Description of the task = Each entry is to be printed again word for word.

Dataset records
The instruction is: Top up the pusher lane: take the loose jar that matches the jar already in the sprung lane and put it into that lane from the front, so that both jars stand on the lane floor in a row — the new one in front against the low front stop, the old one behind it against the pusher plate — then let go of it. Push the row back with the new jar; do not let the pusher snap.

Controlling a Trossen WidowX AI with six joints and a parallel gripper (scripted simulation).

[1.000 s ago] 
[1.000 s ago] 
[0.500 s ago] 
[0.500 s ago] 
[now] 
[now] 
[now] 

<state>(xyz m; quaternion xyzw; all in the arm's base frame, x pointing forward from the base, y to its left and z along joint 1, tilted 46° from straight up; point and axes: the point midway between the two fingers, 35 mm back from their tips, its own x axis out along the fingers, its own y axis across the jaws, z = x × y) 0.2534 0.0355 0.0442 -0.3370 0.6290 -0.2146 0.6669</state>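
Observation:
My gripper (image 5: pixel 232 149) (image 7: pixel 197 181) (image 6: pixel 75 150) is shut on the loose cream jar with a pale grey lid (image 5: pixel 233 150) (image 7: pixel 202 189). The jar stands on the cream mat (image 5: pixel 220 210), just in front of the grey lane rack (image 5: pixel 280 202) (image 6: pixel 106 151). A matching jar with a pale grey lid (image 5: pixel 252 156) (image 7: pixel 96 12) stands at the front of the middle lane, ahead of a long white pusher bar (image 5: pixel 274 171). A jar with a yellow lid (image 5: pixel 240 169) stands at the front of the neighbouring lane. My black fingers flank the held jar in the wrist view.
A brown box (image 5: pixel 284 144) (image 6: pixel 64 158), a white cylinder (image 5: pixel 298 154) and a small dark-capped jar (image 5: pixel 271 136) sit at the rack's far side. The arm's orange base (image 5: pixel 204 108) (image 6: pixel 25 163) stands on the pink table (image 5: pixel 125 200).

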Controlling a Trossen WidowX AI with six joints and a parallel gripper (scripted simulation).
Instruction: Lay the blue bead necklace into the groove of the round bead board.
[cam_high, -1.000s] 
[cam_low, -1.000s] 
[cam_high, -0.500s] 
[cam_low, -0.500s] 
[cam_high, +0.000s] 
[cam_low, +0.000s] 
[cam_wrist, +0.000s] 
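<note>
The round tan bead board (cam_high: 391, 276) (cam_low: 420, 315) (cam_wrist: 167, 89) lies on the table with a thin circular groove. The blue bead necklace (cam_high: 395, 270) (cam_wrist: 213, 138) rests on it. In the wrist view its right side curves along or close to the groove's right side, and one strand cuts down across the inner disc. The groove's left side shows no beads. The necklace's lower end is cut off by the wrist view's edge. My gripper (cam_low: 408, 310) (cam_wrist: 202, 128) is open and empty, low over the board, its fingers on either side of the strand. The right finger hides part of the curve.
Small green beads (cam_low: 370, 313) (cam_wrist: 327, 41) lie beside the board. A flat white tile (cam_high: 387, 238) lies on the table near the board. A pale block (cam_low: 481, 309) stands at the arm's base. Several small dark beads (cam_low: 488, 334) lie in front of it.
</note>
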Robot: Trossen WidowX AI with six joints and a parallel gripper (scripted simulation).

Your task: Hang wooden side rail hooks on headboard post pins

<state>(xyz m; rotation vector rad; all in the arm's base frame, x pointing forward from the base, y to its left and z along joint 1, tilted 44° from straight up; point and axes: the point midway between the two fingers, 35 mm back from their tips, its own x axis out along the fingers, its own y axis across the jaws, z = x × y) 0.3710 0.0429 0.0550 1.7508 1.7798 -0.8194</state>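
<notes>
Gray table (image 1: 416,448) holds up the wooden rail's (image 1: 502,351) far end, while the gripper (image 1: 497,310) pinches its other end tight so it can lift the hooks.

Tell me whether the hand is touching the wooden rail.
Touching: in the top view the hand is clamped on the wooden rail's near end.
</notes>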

Written reply =
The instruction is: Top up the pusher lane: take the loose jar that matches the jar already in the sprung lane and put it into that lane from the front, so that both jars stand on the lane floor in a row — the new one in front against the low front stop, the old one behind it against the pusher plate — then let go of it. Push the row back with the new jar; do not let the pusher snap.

Controlling a Trossen WidowX AI with six joints and a parallel gripper (scripted simulation).

[1.000 s ago] 
[1.000 s ago] 
[0.500 s ago] 
[0.500 s ago] 
[now] 
[now] 
[now] 

<state>(xyz m; quaternion xyzw; all in the arm's base frame, x pointing forward from the base, y to its left and z along joint 1, tilted 46° from straight up; point and axes: the point midway between the two fingers, 35 mm back from their tips, its own x axis out along the fingers, its own y axis across the jaws, z = x × y) 0.2534 0.0355 0.0442 -0.3370 0.6290 -0.2146 0.6669</state>
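Observation:
My gripper (image 5: pixel 232 149) (image 7: pixel 197 181) (image 6: pixel 75 150) is shut on the loose cream jar with a pale grey lid (image 5: pixel 233 150) (image 7: pixel 202 189). The jar stands on the cream mat (image 5: pixel 220 210), just in front of the grey lane rack (image 5: pixel 280 202) (image 6: pixel 106 151). A matching jar with a pale grey lid (image 5: pixel 252 156) (image 7: pixel 96 12) stands at the front of the middle lane, ahead of a long white pusher bar (image 5: pixel 274 171). A jar with a yellow lid (image 5: pixel 240 169) stands at the front of the neighbouring lane. My black fingers flank the held jar in the wrist view.
A brown box (image 5: pixel 284 144) (image 6: pixel 64 158), a white cylinder (image 5: pixel 298 154) and a small dark-capped jar (image 5: pixel 271 136) sit at the rack's far side. The arm's orange base (image 5: pixel 204 108) (image 6: pixel 25 163) stands on the pink table (image 5: pixel 125 200).
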
Controlling a Trossen WidowX AI with six joints and a parallel gripper (scripted simulation).
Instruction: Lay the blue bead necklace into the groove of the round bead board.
[cam_high, -1.000s] 
[cam_low, -1.000s] 
[cam_high, -0.500s] 
[cam_low, -0.500s] 
[cam_high, +0.000s] 
[cam_low, +0.000s] 
[cam_wrist, +0.000s] 
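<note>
The round tan bead board (cam_high: 391, 276) (cam_low: 420, 315) (cam_wrist: 167, 89) lies on the table with a thin circular groove. The blue bead necklace (cam_high: 395, 270) (cam_wrist: 213, 138) rests on it. In the wrist view its right side curves along or close to the groove's right side, and one strand cuts down across the inner disc. The groove's left side shows no beads. The necklace's lower end is cut off by the wrist view's edge. My gripper (cam_low: 408, 310) (cam_wrist: 202, 128) is open and empty, low over the board, its fingers on either side of the strand. The right finger hides part of the curve.
Small green beads (cam_low: 370, 313) (cam_wrist: 327, 41) lie beside the board. A flat white tile (cam_high: 387, 238) lies on the table near the board. A pale block (cam_low: 481, 309) stands at the arm's base. Several small dark beads (cam_low: 488, 334) lie in front of it.
</note>
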Robot: Trossen WidowX AI with six joints and a parallel gripper (scripted simulation).

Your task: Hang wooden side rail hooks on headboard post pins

<state>(xyz m; rotation vector rad; all in the arm's base frame, x pointing forward from the base, y to its left and z along joint 1, tilted 44° from straight up; point and axes: the point midway between the two fingers, 35 mm back from their tips, its own x axis out along the fingers, its own y axis across the jaws, z = x × y) 0.3710 0.0429 0.0550 1.7508 1.7798 -0.8194</state>
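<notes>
Gray table (image 1: 416,448) holds up the wooden rail's (image 1: 502,351) far end, while the gripper (image 1: 497,310) pinches its other end tight so it can lift the hooks.

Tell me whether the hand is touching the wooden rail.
Touching: in the top view the hand is clamped on the wooden rail's near end.
</notes>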

With that, the output is done.